** YOUR OBJECTIVE **
Single out the lines of the material that contain "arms" and copy them.

** DATASET RECORDS **
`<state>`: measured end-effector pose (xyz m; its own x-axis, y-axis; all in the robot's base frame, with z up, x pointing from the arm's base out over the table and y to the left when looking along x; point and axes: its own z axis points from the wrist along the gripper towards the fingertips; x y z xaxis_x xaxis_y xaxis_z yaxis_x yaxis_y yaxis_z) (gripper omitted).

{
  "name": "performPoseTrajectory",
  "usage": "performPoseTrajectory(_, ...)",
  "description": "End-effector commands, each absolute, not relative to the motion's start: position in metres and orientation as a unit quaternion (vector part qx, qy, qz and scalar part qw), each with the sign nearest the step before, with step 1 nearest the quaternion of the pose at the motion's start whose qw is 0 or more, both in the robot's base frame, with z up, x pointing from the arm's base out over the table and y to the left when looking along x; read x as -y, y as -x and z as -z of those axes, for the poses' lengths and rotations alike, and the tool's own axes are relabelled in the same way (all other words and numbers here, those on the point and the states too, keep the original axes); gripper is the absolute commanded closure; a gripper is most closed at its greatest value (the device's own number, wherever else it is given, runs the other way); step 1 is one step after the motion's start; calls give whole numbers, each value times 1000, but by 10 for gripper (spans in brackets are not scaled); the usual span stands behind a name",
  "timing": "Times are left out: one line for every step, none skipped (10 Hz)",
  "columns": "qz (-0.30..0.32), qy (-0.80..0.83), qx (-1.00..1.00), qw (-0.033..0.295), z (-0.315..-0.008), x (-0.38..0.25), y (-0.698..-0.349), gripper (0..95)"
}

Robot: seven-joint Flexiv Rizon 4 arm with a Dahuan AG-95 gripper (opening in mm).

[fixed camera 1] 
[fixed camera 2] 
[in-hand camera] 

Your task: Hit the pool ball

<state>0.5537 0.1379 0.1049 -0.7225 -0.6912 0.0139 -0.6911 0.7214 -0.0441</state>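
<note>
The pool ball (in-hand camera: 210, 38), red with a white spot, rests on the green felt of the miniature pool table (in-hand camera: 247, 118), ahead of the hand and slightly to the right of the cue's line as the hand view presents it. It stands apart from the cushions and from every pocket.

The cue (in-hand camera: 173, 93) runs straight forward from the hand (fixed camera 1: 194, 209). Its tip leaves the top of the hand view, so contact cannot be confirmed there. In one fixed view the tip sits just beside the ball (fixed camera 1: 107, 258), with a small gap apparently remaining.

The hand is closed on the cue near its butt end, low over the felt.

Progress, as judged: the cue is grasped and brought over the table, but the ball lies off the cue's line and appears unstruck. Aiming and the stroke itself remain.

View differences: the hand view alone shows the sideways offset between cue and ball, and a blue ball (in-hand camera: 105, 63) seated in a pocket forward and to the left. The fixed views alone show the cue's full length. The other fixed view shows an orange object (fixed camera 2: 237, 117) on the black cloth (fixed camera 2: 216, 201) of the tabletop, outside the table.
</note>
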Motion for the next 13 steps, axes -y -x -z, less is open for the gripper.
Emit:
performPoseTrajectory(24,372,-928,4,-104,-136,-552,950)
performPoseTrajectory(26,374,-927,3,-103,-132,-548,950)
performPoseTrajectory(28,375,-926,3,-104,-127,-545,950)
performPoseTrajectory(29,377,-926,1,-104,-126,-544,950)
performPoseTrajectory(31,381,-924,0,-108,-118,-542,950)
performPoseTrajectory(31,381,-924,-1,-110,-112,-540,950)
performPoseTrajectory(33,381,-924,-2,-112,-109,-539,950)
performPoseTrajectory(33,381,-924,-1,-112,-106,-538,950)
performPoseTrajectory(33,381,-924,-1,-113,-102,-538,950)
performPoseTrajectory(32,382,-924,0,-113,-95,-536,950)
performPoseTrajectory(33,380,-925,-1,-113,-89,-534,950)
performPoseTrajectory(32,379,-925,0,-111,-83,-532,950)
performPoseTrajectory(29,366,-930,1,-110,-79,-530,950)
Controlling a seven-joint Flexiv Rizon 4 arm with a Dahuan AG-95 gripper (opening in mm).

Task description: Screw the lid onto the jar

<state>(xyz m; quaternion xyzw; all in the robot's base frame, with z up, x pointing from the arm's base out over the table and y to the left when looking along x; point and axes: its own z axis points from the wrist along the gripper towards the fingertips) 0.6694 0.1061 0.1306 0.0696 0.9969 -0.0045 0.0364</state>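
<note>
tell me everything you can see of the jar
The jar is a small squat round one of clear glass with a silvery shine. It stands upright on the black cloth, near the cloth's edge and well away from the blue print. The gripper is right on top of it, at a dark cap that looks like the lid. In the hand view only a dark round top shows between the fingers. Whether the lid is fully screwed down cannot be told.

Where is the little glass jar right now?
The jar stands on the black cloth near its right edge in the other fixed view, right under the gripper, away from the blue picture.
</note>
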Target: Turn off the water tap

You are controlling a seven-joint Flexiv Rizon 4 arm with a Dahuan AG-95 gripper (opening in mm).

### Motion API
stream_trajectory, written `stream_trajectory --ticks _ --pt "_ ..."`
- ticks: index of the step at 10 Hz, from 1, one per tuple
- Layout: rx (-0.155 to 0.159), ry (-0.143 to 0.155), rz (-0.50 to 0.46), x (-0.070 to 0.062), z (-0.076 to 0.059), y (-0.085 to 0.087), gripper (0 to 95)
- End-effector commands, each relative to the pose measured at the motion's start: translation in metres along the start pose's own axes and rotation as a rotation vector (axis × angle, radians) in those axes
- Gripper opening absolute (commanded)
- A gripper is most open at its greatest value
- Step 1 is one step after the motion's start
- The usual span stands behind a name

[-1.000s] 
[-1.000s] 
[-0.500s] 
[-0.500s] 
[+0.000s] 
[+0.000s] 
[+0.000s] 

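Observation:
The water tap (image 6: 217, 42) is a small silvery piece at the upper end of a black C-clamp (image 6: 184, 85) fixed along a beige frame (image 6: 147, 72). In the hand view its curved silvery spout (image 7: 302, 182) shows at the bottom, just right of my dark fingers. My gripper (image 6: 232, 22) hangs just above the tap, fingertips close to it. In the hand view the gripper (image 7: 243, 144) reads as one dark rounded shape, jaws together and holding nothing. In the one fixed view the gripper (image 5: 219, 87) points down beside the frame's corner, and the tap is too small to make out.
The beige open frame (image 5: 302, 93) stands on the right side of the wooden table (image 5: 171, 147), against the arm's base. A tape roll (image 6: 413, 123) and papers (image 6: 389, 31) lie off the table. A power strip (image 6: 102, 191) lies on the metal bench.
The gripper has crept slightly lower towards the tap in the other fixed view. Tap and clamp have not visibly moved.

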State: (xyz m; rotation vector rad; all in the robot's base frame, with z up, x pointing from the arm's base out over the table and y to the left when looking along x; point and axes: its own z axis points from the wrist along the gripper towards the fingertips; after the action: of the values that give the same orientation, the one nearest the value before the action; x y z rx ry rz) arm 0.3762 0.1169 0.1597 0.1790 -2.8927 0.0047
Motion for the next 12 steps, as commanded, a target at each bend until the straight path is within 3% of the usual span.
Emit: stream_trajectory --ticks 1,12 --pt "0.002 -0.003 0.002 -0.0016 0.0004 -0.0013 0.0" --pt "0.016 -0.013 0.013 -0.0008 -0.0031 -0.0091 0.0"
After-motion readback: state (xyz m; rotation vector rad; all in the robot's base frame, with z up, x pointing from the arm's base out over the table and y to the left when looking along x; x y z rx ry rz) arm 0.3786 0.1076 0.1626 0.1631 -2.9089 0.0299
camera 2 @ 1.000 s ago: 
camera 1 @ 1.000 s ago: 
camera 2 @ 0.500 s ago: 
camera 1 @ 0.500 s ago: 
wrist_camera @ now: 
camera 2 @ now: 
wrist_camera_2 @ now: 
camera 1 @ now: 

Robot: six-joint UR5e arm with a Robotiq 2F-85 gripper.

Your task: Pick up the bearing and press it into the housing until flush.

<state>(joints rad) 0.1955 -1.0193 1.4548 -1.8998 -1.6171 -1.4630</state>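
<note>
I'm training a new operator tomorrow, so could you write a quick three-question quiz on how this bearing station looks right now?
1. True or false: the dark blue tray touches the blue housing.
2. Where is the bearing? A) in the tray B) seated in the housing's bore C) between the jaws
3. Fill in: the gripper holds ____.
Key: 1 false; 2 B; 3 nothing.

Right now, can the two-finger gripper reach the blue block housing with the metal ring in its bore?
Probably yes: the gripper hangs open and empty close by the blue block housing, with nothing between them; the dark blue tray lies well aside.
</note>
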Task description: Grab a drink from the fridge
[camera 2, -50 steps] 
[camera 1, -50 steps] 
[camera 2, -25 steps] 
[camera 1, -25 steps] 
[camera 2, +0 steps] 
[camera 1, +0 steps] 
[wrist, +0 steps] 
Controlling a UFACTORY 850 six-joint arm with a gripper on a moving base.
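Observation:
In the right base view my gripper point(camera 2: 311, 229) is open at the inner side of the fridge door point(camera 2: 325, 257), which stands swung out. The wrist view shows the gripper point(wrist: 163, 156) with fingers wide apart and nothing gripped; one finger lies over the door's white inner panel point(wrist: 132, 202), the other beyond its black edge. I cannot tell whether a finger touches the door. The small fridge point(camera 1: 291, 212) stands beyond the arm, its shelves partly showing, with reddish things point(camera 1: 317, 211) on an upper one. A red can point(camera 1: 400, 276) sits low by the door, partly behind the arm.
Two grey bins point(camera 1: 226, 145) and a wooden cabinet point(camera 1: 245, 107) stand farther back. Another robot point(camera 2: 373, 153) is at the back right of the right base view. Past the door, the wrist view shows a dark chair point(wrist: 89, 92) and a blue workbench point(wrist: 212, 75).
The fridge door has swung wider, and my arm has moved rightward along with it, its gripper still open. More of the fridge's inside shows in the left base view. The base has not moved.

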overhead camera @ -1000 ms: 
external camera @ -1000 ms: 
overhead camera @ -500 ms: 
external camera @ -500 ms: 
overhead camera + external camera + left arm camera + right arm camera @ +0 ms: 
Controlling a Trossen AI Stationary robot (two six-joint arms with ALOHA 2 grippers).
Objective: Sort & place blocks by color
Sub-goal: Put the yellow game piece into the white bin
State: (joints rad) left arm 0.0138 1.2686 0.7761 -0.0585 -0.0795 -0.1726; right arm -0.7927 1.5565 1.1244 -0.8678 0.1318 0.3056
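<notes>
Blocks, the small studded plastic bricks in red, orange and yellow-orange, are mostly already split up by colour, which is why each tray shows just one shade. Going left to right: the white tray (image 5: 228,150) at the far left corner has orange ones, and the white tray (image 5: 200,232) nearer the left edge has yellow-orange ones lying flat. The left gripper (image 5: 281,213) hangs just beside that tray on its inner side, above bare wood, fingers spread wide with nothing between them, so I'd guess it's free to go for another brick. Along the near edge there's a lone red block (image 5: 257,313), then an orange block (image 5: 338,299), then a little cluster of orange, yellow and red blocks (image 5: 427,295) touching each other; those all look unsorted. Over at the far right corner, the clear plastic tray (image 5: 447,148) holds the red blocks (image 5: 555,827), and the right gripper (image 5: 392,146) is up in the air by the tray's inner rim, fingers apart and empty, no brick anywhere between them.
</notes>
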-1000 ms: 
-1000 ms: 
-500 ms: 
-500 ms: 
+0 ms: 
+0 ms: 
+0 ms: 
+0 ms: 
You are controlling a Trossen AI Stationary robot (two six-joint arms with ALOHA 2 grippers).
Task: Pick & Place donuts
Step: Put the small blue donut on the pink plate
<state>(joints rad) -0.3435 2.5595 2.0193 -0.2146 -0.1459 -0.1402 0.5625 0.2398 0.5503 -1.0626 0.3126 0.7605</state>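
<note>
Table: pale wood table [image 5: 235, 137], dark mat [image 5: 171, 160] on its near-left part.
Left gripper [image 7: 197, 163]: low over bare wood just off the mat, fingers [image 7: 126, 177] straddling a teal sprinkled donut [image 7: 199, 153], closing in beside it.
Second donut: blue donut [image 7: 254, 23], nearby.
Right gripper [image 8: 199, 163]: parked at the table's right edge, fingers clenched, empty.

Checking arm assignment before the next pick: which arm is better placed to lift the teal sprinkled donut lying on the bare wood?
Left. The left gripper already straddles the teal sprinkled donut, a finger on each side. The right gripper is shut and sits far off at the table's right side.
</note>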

** TASK SOLUTION **
Controlling a Trossen AI Stationary robot (two six-joint arms with ALOHA 2 grippers).
You are controlling a Trossen AI Stationary robot (two six-joint arms with ALOHA 2 grippers).

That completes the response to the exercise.